- WHAT THE TASK ASKS -
Repeat the stretch of entries below from the line with "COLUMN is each" through the line with "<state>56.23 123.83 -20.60". Include both ends and add nothing.

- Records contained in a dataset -
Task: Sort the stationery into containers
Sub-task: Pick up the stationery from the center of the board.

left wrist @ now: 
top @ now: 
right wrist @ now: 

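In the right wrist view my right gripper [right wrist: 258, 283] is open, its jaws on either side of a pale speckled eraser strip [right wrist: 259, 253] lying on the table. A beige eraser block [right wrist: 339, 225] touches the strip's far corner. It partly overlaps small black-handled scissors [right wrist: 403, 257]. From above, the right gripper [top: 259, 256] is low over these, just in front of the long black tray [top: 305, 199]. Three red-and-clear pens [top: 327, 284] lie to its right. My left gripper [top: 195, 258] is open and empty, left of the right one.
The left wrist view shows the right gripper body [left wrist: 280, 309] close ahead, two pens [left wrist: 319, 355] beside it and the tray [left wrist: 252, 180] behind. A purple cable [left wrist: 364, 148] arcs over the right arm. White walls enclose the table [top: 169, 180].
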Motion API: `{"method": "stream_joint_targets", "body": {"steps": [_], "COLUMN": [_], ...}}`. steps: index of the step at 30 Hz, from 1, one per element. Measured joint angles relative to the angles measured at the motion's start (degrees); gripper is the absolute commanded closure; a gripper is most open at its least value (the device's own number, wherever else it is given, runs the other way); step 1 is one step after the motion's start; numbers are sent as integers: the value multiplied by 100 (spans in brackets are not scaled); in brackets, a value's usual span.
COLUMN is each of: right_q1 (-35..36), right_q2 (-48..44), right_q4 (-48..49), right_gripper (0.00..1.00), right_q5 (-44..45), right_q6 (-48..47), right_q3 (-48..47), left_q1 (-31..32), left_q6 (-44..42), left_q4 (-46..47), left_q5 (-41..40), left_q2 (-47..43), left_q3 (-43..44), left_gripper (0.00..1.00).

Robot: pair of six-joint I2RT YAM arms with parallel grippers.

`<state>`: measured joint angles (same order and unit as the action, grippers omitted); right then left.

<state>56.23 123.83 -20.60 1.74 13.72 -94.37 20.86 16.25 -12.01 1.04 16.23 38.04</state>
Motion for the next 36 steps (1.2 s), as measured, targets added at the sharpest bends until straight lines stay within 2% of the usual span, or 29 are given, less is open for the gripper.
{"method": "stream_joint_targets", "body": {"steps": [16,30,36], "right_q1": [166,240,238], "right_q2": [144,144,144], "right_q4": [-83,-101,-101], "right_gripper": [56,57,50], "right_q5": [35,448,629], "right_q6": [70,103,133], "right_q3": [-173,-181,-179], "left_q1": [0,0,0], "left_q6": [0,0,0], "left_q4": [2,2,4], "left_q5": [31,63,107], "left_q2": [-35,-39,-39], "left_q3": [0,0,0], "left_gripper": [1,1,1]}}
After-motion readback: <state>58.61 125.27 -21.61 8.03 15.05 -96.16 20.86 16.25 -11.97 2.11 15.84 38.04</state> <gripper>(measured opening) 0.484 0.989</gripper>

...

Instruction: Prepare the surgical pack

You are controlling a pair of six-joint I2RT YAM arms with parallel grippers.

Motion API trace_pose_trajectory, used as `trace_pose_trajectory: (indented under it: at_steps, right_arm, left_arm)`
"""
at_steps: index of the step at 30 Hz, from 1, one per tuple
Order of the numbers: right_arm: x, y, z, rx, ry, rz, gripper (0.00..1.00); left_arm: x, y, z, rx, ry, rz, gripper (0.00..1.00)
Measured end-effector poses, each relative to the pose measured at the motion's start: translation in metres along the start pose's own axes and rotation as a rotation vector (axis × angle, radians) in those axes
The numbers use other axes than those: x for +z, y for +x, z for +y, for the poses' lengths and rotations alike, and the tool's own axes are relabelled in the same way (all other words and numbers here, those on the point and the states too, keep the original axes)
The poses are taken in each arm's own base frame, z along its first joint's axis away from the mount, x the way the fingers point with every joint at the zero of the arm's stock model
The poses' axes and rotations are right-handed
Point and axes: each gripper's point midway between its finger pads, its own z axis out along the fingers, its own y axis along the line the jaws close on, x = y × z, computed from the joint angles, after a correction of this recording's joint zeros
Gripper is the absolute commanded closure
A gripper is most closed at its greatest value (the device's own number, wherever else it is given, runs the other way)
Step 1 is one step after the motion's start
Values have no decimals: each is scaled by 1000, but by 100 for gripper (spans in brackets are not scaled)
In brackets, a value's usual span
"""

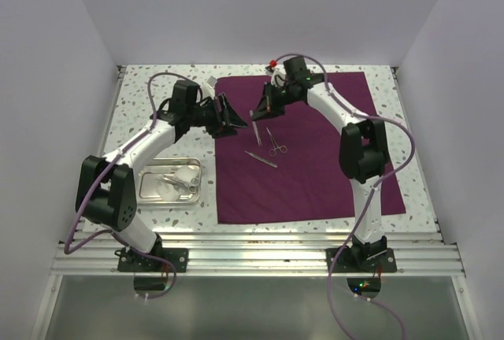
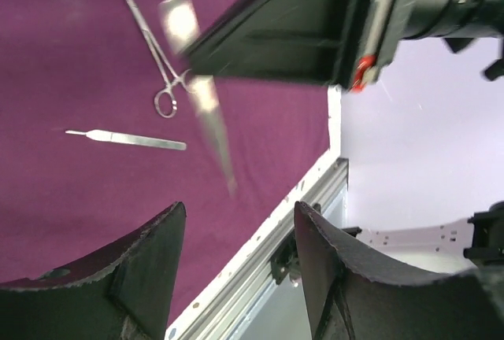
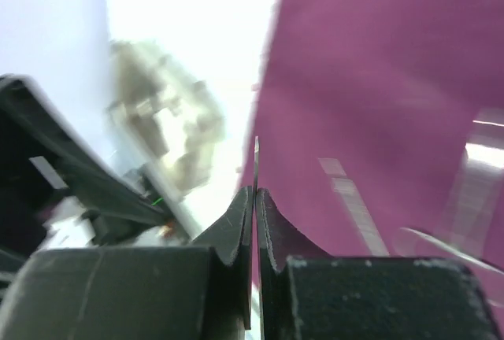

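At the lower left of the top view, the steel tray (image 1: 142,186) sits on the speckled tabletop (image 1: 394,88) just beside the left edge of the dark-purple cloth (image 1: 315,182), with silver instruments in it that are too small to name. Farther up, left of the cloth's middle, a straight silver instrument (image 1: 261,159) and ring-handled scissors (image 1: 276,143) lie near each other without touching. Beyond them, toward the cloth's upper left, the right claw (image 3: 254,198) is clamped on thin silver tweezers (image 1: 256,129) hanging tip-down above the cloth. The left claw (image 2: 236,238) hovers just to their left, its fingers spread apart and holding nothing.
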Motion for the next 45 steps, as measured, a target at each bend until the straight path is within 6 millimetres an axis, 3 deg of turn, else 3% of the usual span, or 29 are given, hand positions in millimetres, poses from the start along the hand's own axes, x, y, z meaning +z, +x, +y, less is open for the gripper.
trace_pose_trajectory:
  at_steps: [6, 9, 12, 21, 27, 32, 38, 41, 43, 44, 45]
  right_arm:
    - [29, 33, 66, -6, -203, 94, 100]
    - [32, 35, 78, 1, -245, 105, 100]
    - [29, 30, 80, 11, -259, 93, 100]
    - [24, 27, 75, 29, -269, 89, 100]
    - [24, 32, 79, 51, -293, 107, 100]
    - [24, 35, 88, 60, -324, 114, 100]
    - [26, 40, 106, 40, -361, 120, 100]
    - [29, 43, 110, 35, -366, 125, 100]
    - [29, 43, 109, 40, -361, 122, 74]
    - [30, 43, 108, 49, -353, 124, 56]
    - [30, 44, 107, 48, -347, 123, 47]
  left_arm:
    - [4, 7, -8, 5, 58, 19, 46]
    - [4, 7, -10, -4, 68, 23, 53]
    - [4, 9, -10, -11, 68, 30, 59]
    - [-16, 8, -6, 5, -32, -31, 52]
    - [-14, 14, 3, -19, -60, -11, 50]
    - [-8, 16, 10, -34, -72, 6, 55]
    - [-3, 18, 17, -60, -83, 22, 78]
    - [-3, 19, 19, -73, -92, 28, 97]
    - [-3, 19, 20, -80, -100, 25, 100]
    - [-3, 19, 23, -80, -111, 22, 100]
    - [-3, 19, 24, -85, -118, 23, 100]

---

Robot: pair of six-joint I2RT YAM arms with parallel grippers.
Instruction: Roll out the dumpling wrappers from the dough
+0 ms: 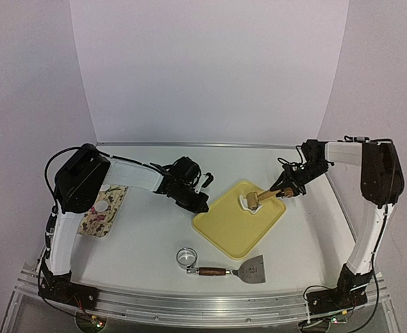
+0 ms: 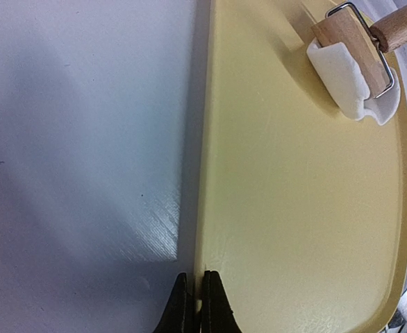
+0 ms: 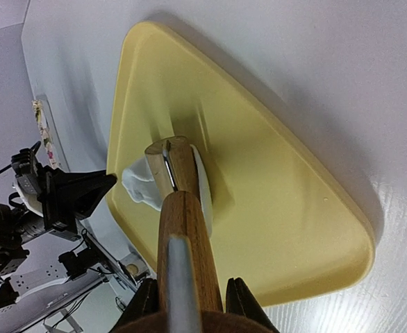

- TASK OUTPUT -
COLUMN is each of: right_q1 (-35..36), right_q2 (-48..44), right_q4 (-48..49), right_gripper (0.00..1.00), right_q5 (-44..45), right_q6 (-48..47), right_q3 (-48..47), left_q1 (-31..32), left_q6 (-44..42), left_q4 (-46..47), left_q5 (-41..40), left_q2 (-47..43), left_q3 (-43..44), left_gripper (0.00..1.00).

Robot: pair of six-joint I2RT YAM arms with parallel grippers.

`<state>`: measured joint angles (same order and unit as the action, grippers omitted); right then left.

<state>56.23 123.83 -20.60 1.74 13.72 -94.37 20.86 16.25 -12.01 1.04 16.23 38.04</state>

With that, the output is done.